Pick some flowers

neuralnetwork.py

class neuralnetwork.NeuralNetwork(inputsize, layersizes, outputsize, learning_rate=0.5)[source]

An artificial neural network.

On creation, all weights are given random values between 0 and 1.

Parameters:
  • inputsize (int) – number of input nodes

  • layersizes (array) – Lists the number of nodes in each hidden layer. For example, [5, 6] will result in two hidden layers where the first one has 5 and the second 6 nodes.

  • outputsize (int) – number of output nodes

  • learning_rate (float) – the learning rate, should be between 0 and 1

activation(signal)[source]

The activation function.

Neural networks can use different types of activation functions. This function implements the sigmoid function

\[\varphi(x) = \frac{1}{1 + e^{-x}}.\]
Parameters:

signal (array) – input \(x\) either as a float or an array of floats

Returns:

output \(\varphi(x)\)

Return type:

float or array

activation_derivative(signal_out)[source]

Derivative of the activation() function.

The derivative of the sigmoid, \(\varphi(x) = \frac{1}{1 + e^{-x}}\) is

\[\varphi'(x) = -\frac{e^{-x}}{(1 + e^{-x})^2}.\]

However, since \(1 - \varphi(x) = -\frac{e^{-x}}{1 + e^{-x}}\), the derivative can also be written nicely in terms of the output value \(\varphi\) instead of the input \(x\) as

\[\varphi'(x) = \varphi(x) [1 - \varphi(x)].\]
Parameters:

signal_out (array) – sigmoid value \(\varphi(x)\) either as a float or an array of floats

Returns:

sigmoid derivative \(\varphi'(x)\)

Return type:

float or array

backpropagate(target, output)[source]

Compares the output to the target and adjusts weights to drive the output towards the target value.

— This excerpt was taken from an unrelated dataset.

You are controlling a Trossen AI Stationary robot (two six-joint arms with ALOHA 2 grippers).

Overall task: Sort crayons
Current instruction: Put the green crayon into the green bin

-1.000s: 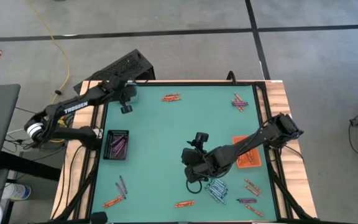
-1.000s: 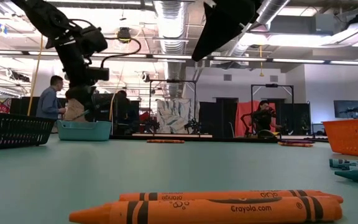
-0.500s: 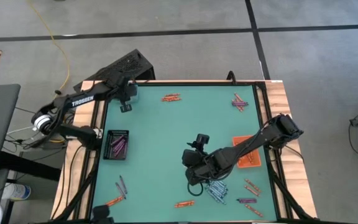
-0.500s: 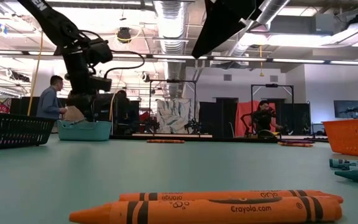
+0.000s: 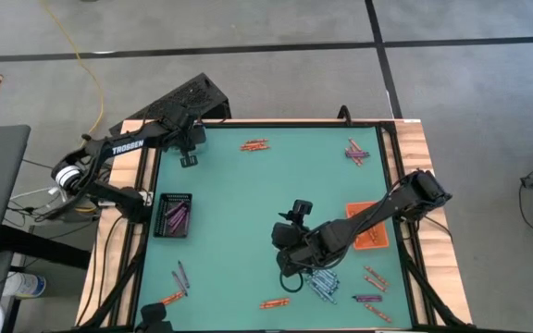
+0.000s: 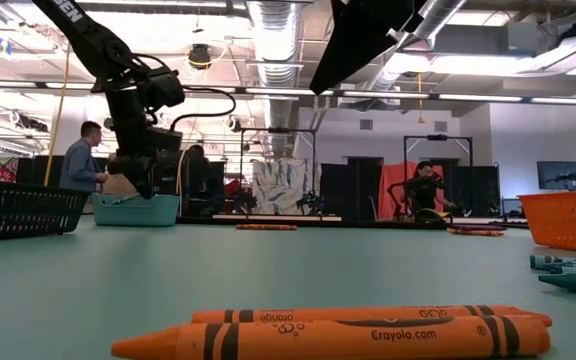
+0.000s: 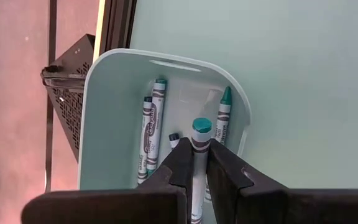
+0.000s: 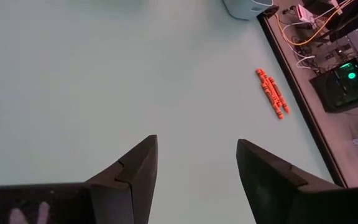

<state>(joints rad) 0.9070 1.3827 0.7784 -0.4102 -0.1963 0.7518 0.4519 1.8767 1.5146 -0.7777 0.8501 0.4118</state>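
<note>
Nearest you, at six o'clock on the surface [image 5: 248, 222], the right claw [image 8: 194, 163] hung spread and empty, loose crayons [image 5: 322, 283] just beside it toward five. Far off at eleven o'clock, your left claw [image 7: 193, 163] was clenched on a teal crayon [image 7: 199, 144], its long axis running straight out between the fingers, tip over the pale tray [image 7: 107, 112]. The surface's rail ran close beside that tray; open room lay toward the middle.
</note>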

When this function is called, the weights of the network are slightly adjusted so that the output of the network will resemble the given target somewhat better. When this function is repeatedly called with different learning samples, the network gradually adjusts to reproduce the wanted results.

Mathematically, backpropagation is a one-step gradient search for optimal weights \(w_{i,j}^{n \to n+1}\). If \(E\) is the error between the network output and the known result, the function calculates the derivatives \(\frac{\partial E}{\partial w_{i,j}^{n \to n+1}}\) and adjusts the weights by

\[\Delta w_{i,j}^{n \to n+1} = -\eta \frac{\partial E}{\partial w_{i,j}^{n \to n+1}}.\]

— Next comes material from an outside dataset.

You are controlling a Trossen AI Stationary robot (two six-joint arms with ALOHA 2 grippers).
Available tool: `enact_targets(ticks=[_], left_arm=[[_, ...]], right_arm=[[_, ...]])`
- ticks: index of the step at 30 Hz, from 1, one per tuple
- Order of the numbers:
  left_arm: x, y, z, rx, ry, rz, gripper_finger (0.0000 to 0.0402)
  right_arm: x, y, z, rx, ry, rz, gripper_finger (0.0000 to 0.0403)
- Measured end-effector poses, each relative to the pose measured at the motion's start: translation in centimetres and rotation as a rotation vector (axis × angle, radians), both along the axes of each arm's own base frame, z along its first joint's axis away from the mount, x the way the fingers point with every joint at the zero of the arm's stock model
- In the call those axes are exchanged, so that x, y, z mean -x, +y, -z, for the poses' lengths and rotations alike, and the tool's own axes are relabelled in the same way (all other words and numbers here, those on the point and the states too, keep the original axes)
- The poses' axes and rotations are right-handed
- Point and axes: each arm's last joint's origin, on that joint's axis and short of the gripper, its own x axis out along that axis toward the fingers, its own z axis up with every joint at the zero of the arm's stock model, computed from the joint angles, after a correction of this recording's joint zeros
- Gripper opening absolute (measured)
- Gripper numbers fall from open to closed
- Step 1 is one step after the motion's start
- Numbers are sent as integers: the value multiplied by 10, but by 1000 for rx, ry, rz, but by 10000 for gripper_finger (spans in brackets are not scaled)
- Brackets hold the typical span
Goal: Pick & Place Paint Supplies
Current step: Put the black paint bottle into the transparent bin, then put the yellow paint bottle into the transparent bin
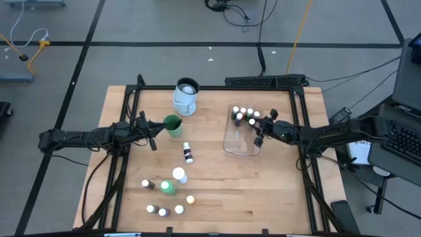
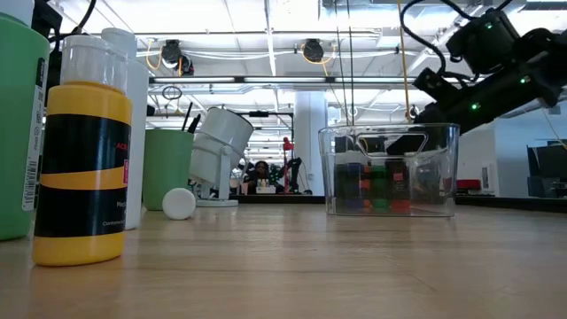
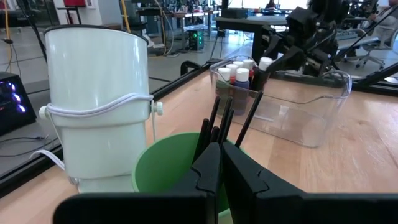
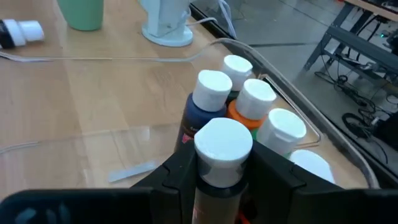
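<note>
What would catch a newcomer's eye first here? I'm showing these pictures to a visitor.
The clear tub on the table's right side, with white-capped bottles clustered at its far end, where the right gripper grips another bottle above them. At the table's left, the left gripper is shut over a green cup holding dark brushes.

White-capped bottles (image 1: 243, 116) stand clustered at centre right; others (image 1: 168, 191) lie scattered at lower centre; dark brushes (image 3: 217, 121) stand upright.
</note>
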Motion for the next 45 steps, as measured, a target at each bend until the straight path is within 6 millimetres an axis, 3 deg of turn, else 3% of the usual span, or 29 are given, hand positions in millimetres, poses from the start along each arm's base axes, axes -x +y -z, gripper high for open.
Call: enact_targets(ticks=[9, 14, 20, 27, 36, 40, 45], left_arm=[[0, 0, 0, 0, 1, 0, 19], [0, 0, 0, 0, 1, 0, 19], [0, 0, 0, 1, 2, 0, 19], [0, 0, 1, 12, 2, -1, 19], [0, 0, 1, 5, 4, -1, 19], [0, 0, 0, 4, -3, 0, 19], [0, 0, 0, 15, -5, -2, 19]], right_arm=[[-5, -4, 11, -30, 25, 24, 108], [-7, -4, 11, -33, 8, 29, 164], [-9, -4, -1, 18, -84, 14, 227], [-13, 5, -29, 69, -224, -89, 242], [-49, 48, -69, 15, -210, -368, 240], [-81, 83, -80, -24, -193, -545, 240], [-128, 130, -72, -55, -123, -777, 246]])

This means the weights are all adjusted in the direction that makes the error diminish.

Here \(\eta\) is the learning rate which controls how much the weights are adjusted. Typically, it should be between 0 and 1.

Parameters:
  • target (array) – the known correct answer to some input

  • output (array) – the answer the network gives for the same input

feedforward(input)[source]

Sends the signal through the network.

In other words, produces output for the given input.

The neurons in the input layer receive the given input \(x\) as their activation signal. If the signal a neuron receives is strong enough, the neuron activates and sends a new signal \(y\) to the neurons in the next layer.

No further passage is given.